Spaces:

arhanv
/

drum-kit-generator

Running on CPU Upgrade

App Files Files Community

drum-kit-generator / dataset /README.md

arhanv

created file structure, added dataset

f6a3d7e 8 days ago

preview code

raw

history blame contribute delete

3.2 kB

	# Freesound One-Shot Percussive Sounds Dataset


	This dataset contains 10254 one-shot (single event) percussive sounds from Freesound.org and the corresponding timbral analysis. These were used to train the generative model for "Neural Percussive Synthesis Parameterised by High-Level Timbral Features".

	## Dataset Construction

	To collect this dataset, the following steps were performed:

	* Freesound was queried with words associated with percussive instruments, such as "percussion", "kick", "wood" or "clave". Only sounds with less than one second of [effective duration](https://essentia.upf.edu/reference/std_EffectiveDuration.html) were selected.

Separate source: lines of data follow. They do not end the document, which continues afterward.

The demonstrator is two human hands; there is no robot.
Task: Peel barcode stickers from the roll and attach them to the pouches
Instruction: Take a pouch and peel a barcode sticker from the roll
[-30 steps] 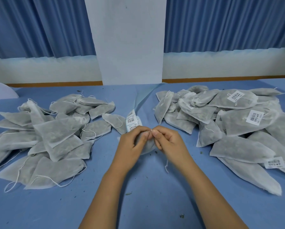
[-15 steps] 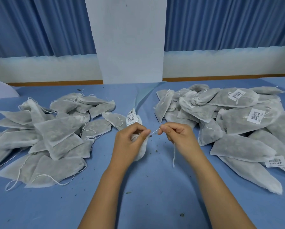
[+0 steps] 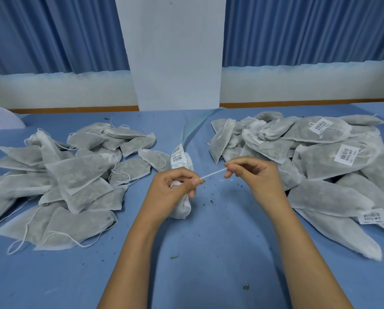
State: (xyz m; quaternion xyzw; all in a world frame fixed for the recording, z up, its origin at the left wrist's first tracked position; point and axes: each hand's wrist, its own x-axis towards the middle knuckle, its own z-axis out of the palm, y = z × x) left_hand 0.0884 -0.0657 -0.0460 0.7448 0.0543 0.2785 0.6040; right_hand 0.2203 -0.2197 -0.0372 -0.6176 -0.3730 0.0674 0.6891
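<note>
Heap on the left [image 3: 75,175]: grey drawstring pouches lie loose on the blue table [image 3: 197,275]. No label shows on any of them, so this looks like the stock waiting its turn, set apart from the finished ones.
Left hand [image 3: 171,188]: its fingers are curled round the neck of one pouch, clamping it so the bag cannot follow the pull.
Held pouch [image 3: 182,208]: bunched under that hand with its lower end resting on the table, mostly covered by the fingers.
Sticker roll [image 3: 182,160]: stands just behind the left hand, between the two heaps and easy to reach. Its loose strip of labels rises upward and no hand touches it.
String [image 3: 213,172]: stretched taut from the pouch's mouth to the other hand, probably to close the bag before labelling.
Right hand [image 3: 253,177]: thumb and forefinger pinch the string's end, and the other fingers curl loosely.
Heap on the right [image 3: 298,197]: several pouches carry white barcode labels [image 3: 320,126], so finished bags seem to gather here.
Hard to tell: the label print is too small to read. How much of the roll remains is hidden, as is whether the held pouch has a label. The frame edges cut off both heaps.
</note>
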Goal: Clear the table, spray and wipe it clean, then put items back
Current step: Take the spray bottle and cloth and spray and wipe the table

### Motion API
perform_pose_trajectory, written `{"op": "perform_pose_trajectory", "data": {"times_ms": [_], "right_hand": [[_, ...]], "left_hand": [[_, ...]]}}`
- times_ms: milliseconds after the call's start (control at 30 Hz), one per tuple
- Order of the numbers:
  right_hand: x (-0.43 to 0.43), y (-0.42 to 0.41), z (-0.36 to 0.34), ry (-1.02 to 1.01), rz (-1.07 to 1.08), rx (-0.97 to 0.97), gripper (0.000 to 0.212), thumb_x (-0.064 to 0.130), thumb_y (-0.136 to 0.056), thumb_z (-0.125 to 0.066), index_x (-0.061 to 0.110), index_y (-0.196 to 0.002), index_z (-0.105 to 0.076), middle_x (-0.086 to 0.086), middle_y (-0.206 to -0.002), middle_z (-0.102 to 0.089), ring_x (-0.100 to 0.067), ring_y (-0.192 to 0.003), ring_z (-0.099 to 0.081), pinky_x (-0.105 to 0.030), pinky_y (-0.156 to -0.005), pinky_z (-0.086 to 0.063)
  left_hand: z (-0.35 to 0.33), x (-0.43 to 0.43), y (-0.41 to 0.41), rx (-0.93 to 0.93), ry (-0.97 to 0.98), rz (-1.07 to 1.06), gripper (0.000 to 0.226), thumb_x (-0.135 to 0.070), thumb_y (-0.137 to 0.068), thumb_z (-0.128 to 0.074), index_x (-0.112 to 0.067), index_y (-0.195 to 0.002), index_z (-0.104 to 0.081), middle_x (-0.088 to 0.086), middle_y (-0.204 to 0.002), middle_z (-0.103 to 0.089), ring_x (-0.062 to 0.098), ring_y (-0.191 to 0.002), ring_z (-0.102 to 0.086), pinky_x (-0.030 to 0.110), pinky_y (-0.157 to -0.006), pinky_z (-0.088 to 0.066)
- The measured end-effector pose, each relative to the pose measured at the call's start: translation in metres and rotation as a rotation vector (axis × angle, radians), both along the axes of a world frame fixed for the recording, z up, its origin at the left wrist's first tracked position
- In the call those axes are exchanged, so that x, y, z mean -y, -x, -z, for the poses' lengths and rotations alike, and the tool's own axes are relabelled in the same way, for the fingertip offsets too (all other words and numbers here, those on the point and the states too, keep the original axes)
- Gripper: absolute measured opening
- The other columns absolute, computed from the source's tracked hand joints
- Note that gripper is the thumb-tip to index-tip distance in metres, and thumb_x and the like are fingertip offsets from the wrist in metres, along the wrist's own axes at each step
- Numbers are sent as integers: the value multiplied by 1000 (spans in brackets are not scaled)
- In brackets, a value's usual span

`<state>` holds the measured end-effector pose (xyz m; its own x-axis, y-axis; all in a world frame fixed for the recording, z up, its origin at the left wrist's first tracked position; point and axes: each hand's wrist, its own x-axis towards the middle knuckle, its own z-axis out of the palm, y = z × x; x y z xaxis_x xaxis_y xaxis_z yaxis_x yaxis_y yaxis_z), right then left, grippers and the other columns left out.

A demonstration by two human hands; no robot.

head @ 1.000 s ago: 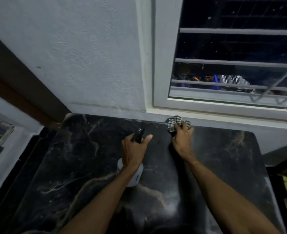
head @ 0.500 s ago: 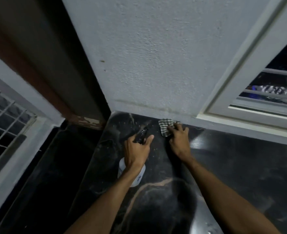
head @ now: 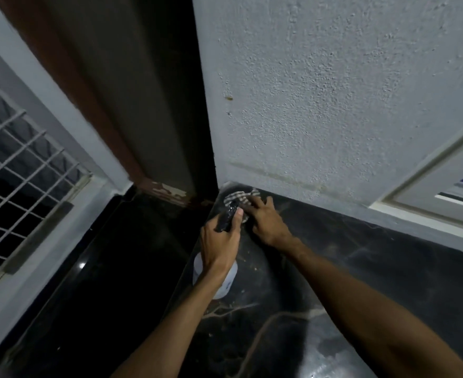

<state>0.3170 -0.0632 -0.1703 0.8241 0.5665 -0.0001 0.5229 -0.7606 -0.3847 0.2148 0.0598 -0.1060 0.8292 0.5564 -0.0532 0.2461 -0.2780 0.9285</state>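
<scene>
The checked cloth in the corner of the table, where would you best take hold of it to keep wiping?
Press down from above on the checked cloth, palm flat on its bunched middle, as the right hand does now. It lies flat on the dark marble table, tight against the wall, so the open side toward the person is probably the only way in. The left hand holds the spray bottle.

We see only our two forearms and hands, and both are bare: no sleeve reaches into view, and we wear no glove, watch, bracelet or ring that shows. Our left hand [head: 219,241] and right hand [head: 265,222] show short, plain nails. The dim light hides any finer marks.
</scene>
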Motion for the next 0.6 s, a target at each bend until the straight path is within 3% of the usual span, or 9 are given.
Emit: {"op": "perform_pose_trajectory", "data": {"times_ms": [100,267,367,500,533,600], "right_hand": [[-26,-32,5,5,239,-22,57,11,-79,-49,14,-136,-54,-18,-142,-43,-45,-115,-41,-46,-98,-34],[-64,-28,9,91,-39,19,59,22,-83,-46,15,-142,-50,-18,-151,-38,-44,-122,-37,-45,-104,-28],[-57,-44,5,129,136,-1,58,14,-87,-54,15,-144,-45,-16,-154,-33,-46,-123,-34,-48,-106,-30],[-48,23,16,109,-250,46,68,12,-76,-49,20,-144,-45,-11,-156,-33,-40,-116,-41,-47,-100,-37],[-30,35,16,84,-257,36,70,9,-75,-49,22,-144,-45,-8,-157,-32,-36,-115,-41,-45,-99,-39],[11,44,13,-4,-2,-16,71,0,-77,-53,22,-144,-48,-5,-157,-31,-32,-116,-35,-43,-103,-41]], "left_hand": [[2,-15,1,31,-12,-7,33,-38,-96,-66,-16,-71,-69,-4,-64,-69,6,-64,-66,20,-61,-48],[8,-42,5,41,-102,-27,29,-34,-96,-67,-9,-82,-72,2,-74,-72,16,-73,-69,34,-71,-54],[2,-48,13,40,-112,-43,24,-30,-91,-74,-9,-78,-71,-1,-72,-71,10,-71,-66,29,-71,-51],[5,-48,29,5,-140,-52,19,-31,-83,-81,-15,-79,-72,-6,-75,-72,10,-74,-68,23,-70,-50],[4,-43,35,0,-134,-51,20,-30,-81,-83,-17,-75,-69,-8,-72,-70,6,-70,-66,21,-67,-49],[0,-30,47,-18,-104,-51,29,-27,-80,-85,-18,-65,-61,-10,-61,-63,1,-60,-61,17,-61,-45]]}}
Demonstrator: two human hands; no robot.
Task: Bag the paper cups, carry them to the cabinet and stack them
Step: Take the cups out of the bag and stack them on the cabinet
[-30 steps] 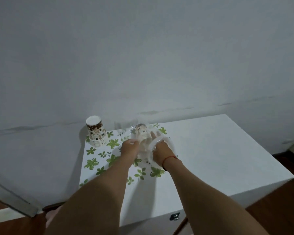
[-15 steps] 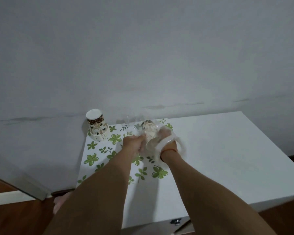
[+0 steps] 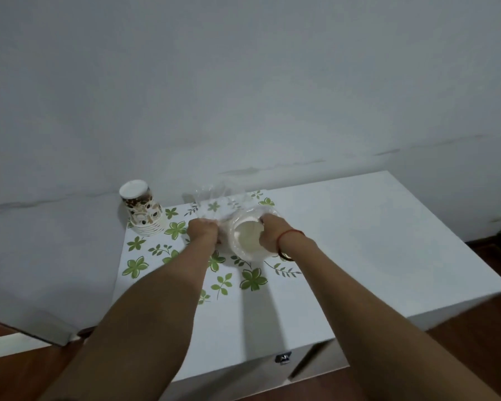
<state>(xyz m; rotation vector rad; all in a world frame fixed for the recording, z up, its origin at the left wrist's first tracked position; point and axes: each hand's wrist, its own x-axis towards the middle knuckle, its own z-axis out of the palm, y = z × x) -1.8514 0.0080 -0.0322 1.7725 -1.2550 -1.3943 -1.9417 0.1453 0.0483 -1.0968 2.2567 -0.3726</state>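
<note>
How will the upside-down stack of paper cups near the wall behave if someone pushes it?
The stack of paper cups is probably light, being thin paper, so it may slide easily. It stands tall on narrow rims, leaning slightly, so a high push would likely tip it.

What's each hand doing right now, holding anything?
Left hand: closed, gripping the crinkled clear plastic bag.
Right hand: closed on the rim of the white paper cups, open mouths facing the camera.
</note>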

	* This stage retrieved some audio clips that contained multiple sound events or that were of low quality.
	Therefore, we listened to all the retrieved sounds and manually discarded the sounds presenting one of these characteristics. For this, the [percussive-annotator](https://github.com/xavierfav/percussive-annotator) was used.

	* The sounds were then cut or padded to have 1-second length, normalized and downsampled to 16kHz.

	* Finally, the sounds were analyzed with the [AudioCommons Extractor](https://github.com/AudioCommons/ac-audio-extractor), to obtain the AudioCommons timbral descriptors. This information is contained in the 'analysis' folder.


	## Dataset Organisation

	The dataset contains two folders and two files in the root directory:

	* 'one_shot_percussive_sounds' encloses the pre-processed audio files. These are named '<freesound_sound_id>.wav'

	* 'analysis' holds the AudioCommons analysis files for each of the sounds in the dataset. This analysis is stored as a .json file, named '<freesound_sound_id>_analysis.json', with a key for each of the features extracted.

	* Two more files are present in the root directory of the dataset: this 'README' and the 'licenses.json'. The latter one is a '.json' file containing the name, the username of the uploader and the license for each of the sounds in the dataset.


	## Authors and Contact

	This dataset was developed by António Ramires, Pritish Chadna, Xavier Favory, Emilia Gómez and Xavier Serra.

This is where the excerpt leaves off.